→ **TO DO**:
If a line below falls between the line with "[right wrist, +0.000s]" and the line with "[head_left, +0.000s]", or is one of those two, output it exactly; output nothing else and no pictures.

[RECORDED DATA]

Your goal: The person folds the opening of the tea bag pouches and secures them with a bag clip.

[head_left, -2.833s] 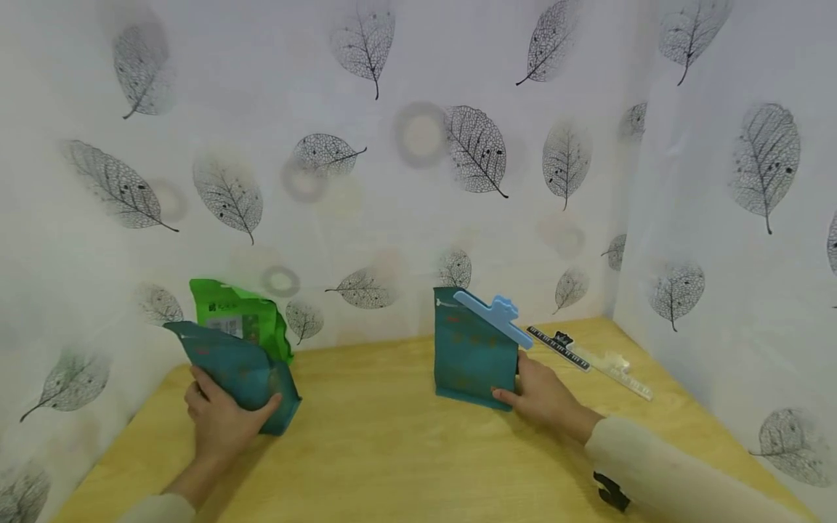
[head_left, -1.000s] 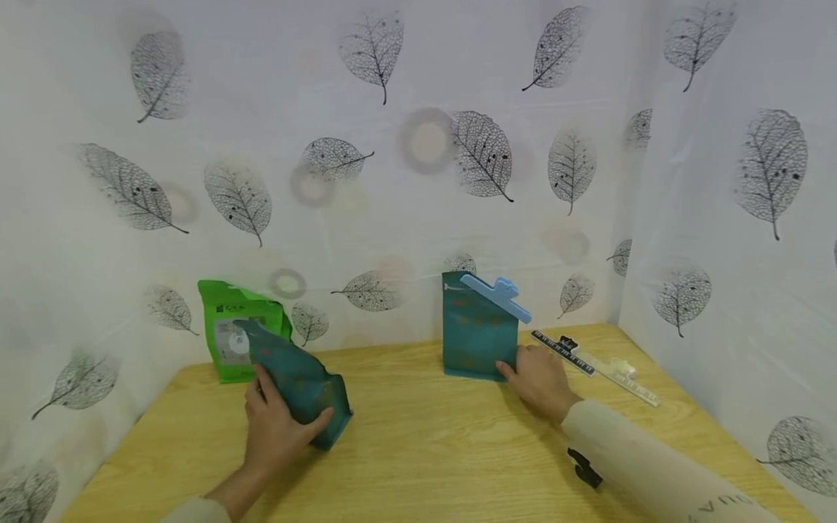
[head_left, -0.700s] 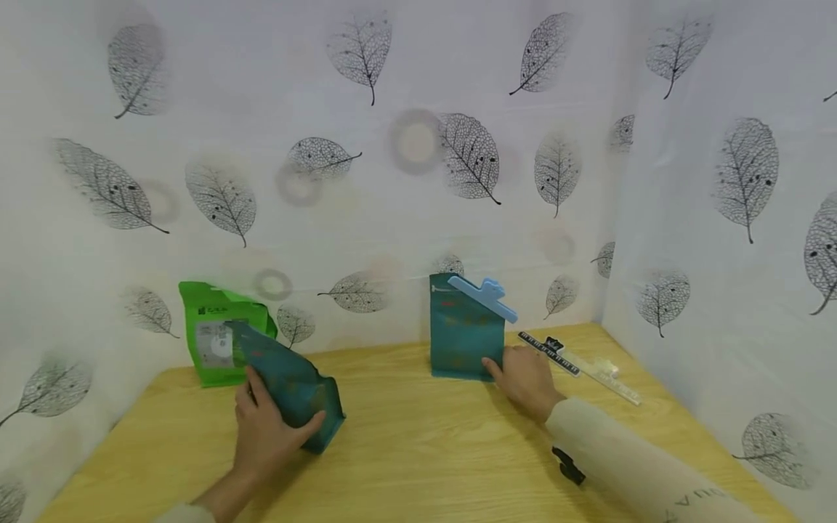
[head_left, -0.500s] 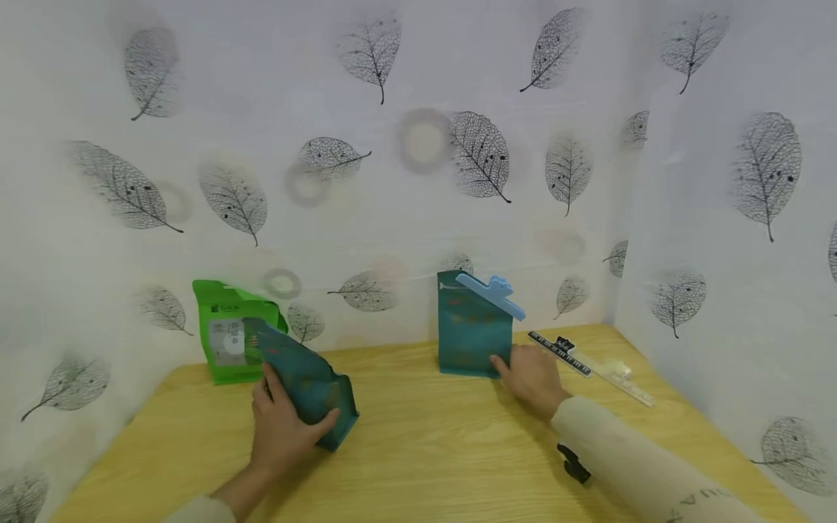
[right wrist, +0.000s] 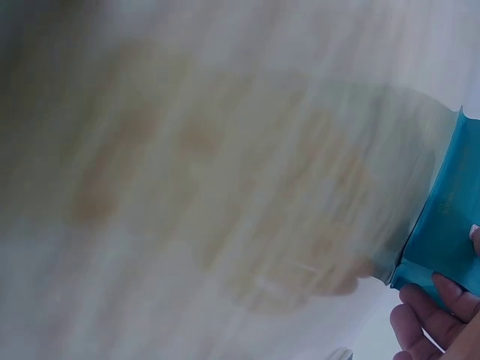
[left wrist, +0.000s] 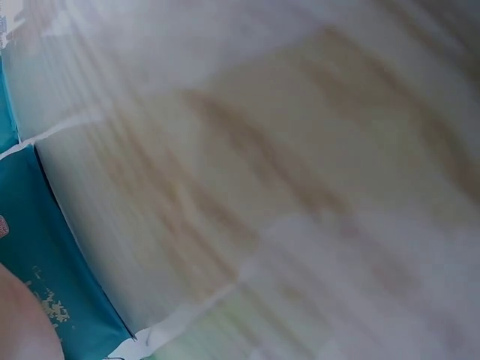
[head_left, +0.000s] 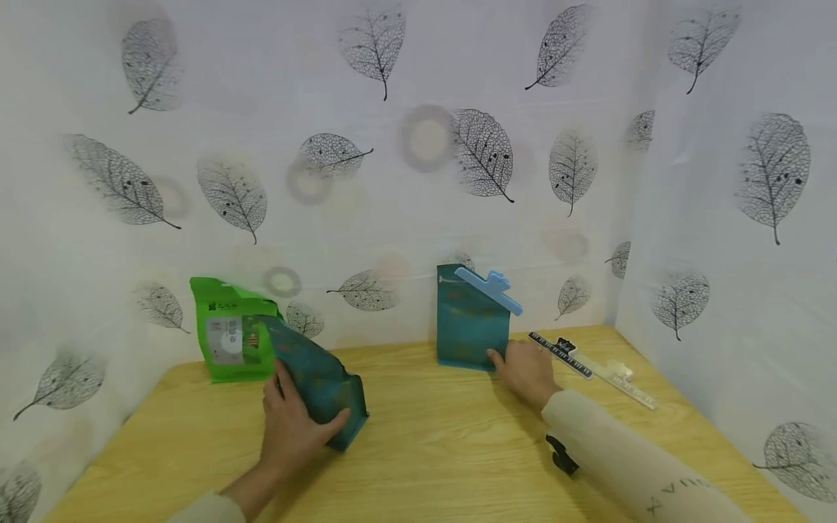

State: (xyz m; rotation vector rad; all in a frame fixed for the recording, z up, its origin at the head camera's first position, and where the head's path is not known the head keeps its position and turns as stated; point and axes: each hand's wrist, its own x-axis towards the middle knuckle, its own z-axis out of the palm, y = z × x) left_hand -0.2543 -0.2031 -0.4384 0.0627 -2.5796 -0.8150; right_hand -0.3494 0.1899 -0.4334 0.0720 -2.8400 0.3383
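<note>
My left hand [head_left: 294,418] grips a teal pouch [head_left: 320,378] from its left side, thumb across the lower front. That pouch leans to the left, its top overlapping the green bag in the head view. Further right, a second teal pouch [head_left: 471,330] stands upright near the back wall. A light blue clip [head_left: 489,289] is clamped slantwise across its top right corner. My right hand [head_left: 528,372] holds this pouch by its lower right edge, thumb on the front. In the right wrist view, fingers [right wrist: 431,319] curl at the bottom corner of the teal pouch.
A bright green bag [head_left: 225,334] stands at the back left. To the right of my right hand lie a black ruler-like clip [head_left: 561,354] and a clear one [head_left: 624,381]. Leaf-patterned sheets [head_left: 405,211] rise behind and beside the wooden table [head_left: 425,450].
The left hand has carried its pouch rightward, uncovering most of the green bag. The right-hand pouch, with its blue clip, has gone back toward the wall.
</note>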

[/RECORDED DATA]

→ **ANSWER TO THIS EXERCISE**:
[right wrist, +0.000s] 
[left wrist, +0.000s] 
[head_left, +0.000s] 

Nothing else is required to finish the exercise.